EXERCISE AIM:
What is needed is a word-for-word copy of the listing below, without pictures.

○ ○ ○ ○ ○

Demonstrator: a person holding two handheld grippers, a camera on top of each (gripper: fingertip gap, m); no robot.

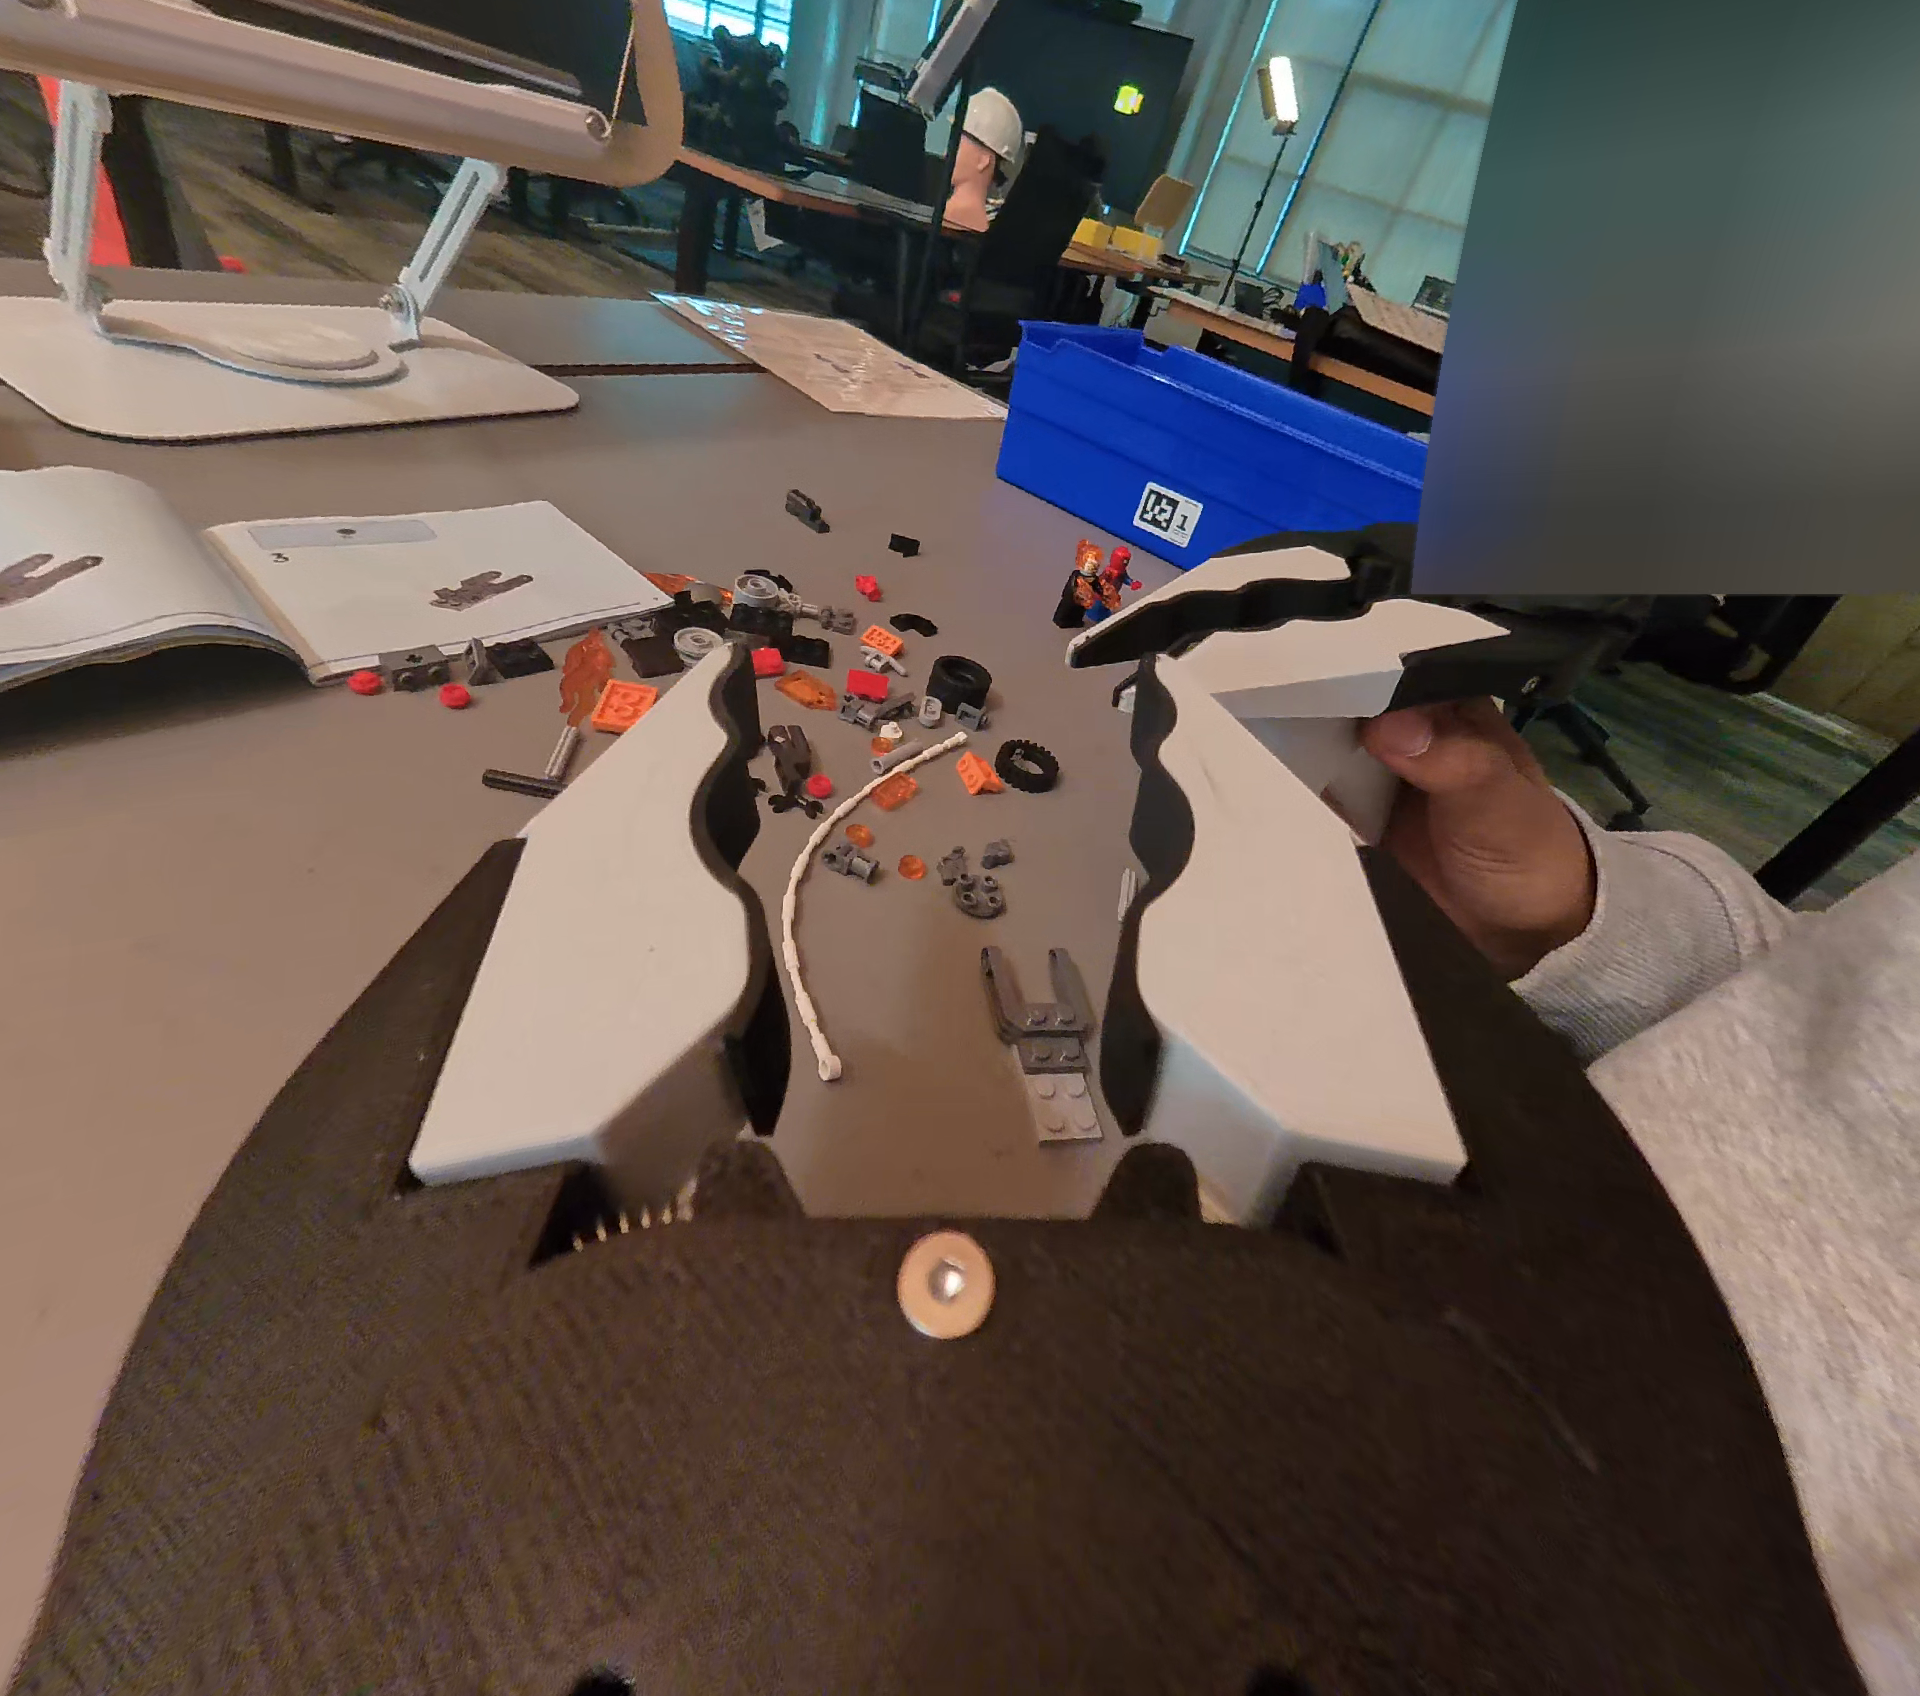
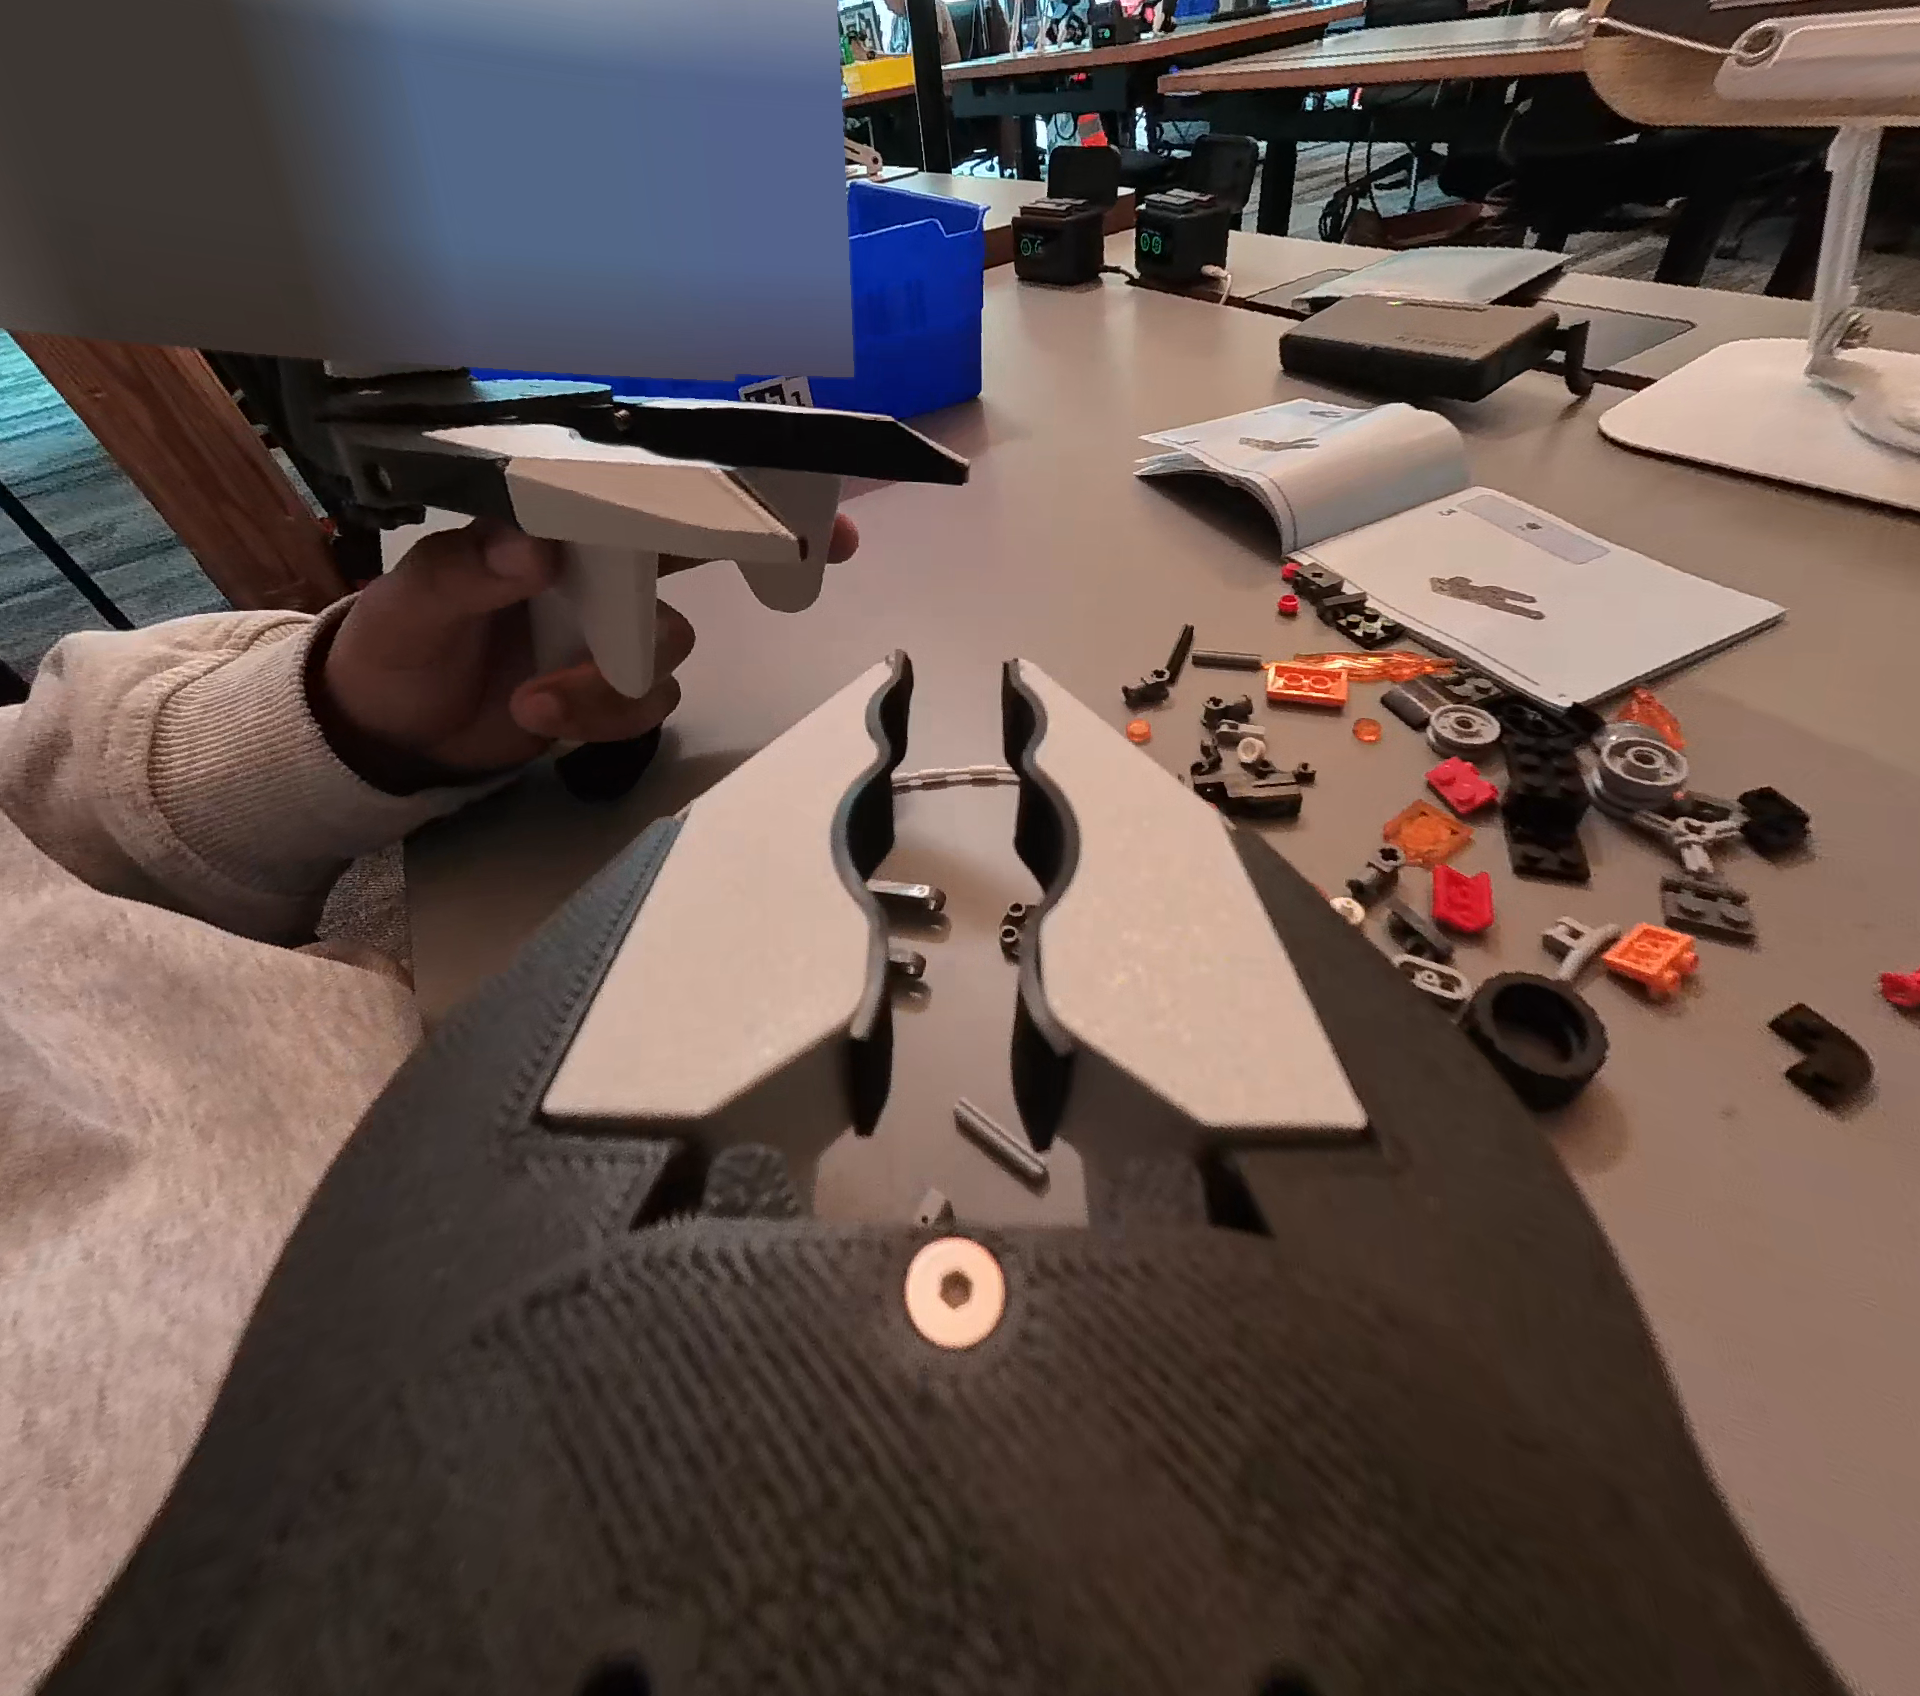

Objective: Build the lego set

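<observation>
both grippers hover over the grey table (image 1: pixel 260 815) with nothing in them. the left gripper (image 1: pixel 940 680) has its fingers spread wide apart, and through the gap you can see a white flexible hose piece (image 1: pixel 821 867) curving along the tabletop plus a small grey assembly (image 1: pixel 1044 1033) (a forked dark grey bit stuck on a lighter studded plate) lying just inside the right finger. the right gripper (image 2: pixel 956 675) has a narrower gap but the fingers aren't touching, and they aren't gripping anything; a few small dark grey bits and a thin grey rod (image 2: pixel 1000 1139) lie on the table between them.

the loose lego pieces (image 1: pixel 831 670) are scattered in a pile in the middle of the table, orange, red, black and grey, with a black tire (image 1: pixel 956 682) among them. the open instruction booklet (image 1: pixel 416 576) lies just beside the pile on its far-left side. two little minifigures (image 1: pixel 1099 584) stand upright near a blue bin (image 1: pixel 1195 431), apart from the pile. a white monitor stand (image 1: pixel 260 368) sits farther back behind the booklet.

in the right wrist view a hand (image 2: pixel 499 659) in a grey sleeve holds the left gripper's handle just above the table edge.
</observation>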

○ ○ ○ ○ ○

ANSWER AREA:
Demonstrator: a person holding two handheld grippers, a camera on top of each (gripper: fingertip gap, m); no robot.


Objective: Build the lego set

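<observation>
both grippers hover over the grey table (image 1: pixel 260 815) with nothing in them. the left gripper (image 1: pixel 940 680) has its fingers spread wide apart, and through the gap you can see a white flexible hose piece (image 1: pixel 821 867) curving along the tabletop plus a small grey assembly (image 1: pixel 1044 1033) (a forked dark grey bit stuck on a lighter studded plate) lying just inside the right finger. the right gripper (image 2: pixel 956 675) has a narrower gap but the fingers aren't touching, and they aren't gripping anything; a few small dark grey bits and a thin grey rod (image 2: pixel 1000 1139) lie on the table between them.

the loose lego pieces (image 1: pixel 831 670) are scattered in a pile in the middle of the table, orange, red, black and grey, with a black tire (image 1: pixel 956 682) among them. the open instruction booklet (image 1: pixel 416 576) lies just beside the pile on its far-left side. two little minifigures (image 1: pixel 1099 584) stand upright near a blue bin (image 1: pixel 1195 431), apart from the pile. a white monitor stand (image 1: pixel 260 368) sits farther back behind the booklet.

in the right wrist view a hand (image 2: pixel 499 659) in a grey sleeve holds the left gripper's handle just above the table edge.
</observation>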

The response is finished.